- [YOUR OBJECTIVE]: For the listing below, output exactly the lines from the line with "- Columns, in" up to and including the line with "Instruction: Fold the", and no other lines.

** GIVEN DATA follows **

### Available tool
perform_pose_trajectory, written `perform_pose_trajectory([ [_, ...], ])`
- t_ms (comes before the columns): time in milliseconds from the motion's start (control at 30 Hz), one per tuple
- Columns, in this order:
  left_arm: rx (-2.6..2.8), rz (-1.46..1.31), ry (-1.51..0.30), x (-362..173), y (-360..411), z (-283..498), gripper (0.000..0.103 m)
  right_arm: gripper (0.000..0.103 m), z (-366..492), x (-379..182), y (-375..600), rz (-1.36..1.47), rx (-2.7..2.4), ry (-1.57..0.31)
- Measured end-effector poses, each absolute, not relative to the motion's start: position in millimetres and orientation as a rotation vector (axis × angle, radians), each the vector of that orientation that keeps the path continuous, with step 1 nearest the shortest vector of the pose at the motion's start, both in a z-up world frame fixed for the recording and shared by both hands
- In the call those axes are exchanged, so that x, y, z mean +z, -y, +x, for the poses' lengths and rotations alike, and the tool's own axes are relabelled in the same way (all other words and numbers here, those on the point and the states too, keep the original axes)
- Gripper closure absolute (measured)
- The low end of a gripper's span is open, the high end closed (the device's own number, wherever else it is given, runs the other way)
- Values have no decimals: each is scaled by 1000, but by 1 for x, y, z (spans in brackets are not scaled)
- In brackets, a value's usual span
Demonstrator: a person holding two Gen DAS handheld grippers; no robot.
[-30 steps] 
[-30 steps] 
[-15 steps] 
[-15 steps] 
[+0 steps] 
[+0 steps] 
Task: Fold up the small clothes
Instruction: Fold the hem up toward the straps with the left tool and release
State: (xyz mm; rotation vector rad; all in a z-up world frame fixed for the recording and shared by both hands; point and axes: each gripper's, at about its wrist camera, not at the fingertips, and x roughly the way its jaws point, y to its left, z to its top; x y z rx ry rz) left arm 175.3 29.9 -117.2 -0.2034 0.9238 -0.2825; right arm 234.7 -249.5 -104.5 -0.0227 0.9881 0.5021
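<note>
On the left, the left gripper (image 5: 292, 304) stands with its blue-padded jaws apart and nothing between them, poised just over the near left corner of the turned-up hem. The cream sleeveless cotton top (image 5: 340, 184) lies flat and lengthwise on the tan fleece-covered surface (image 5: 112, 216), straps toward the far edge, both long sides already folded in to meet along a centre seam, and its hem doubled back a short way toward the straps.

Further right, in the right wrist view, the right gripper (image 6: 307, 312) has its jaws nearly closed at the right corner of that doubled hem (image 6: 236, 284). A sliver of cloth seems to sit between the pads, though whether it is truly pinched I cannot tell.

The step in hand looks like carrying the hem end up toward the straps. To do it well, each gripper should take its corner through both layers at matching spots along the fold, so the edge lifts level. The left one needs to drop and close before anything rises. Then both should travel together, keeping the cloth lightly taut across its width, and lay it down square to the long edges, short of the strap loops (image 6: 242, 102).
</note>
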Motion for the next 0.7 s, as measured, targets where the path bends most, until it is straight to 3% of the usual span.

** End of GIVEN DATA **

- [SOLVED EXERCISE]:
- Columns, in this order:
  left_arm: rx (-2.6..2.8), rz (-1.46..1.31), ry (-1.51..0.30), x (-362..173), y (-360..411), z (-283..498), gripper (0.000..0.103 m)
  right_arm: gripper (0.000..0.103 m), z (-366..492), x (-379..182), y (-375..600), rz (-1.36..1.47), rx (-2.7..2.4), ry (-1.57..0.31)
- Measured end-effector poses, each absolute, not relative to the motion's start: position in millimetres and orientation as a rotation vector (axis × angle, radians), each the vector of that orientation that keeps the path continuous, with step 1 nearest the shortest vector of the pose at the motion's start, both in a z-up world frame fixed for the recording and shared by both hands
- In the call those axes are exchanged, so that x, y, z mean +z, -y, +x, for the poses' lengths and rotations alike, and the tool's own axes are relabelled in the same way (all other words and numbers here, those on the point and the states too, keep the original axes)
- Gripper closure absolute (measured)
- The low end of a gripper's span is open, the high end closed (the device's own number, wherever else it is given, runs the other way)
- Values have no decimals: each is scaled by 1000, but by 1 for x, y, z (spans in brackets are not scaled)
- In brackets, a value's usual span
Demonstrator: a person holding two Gen DAS handheld grippers; no robot.
[-30 steps] 
[-30 steps] 
[-15 steps] 
[-15 steps] 
[+0 steps] 
[+0 steps] 
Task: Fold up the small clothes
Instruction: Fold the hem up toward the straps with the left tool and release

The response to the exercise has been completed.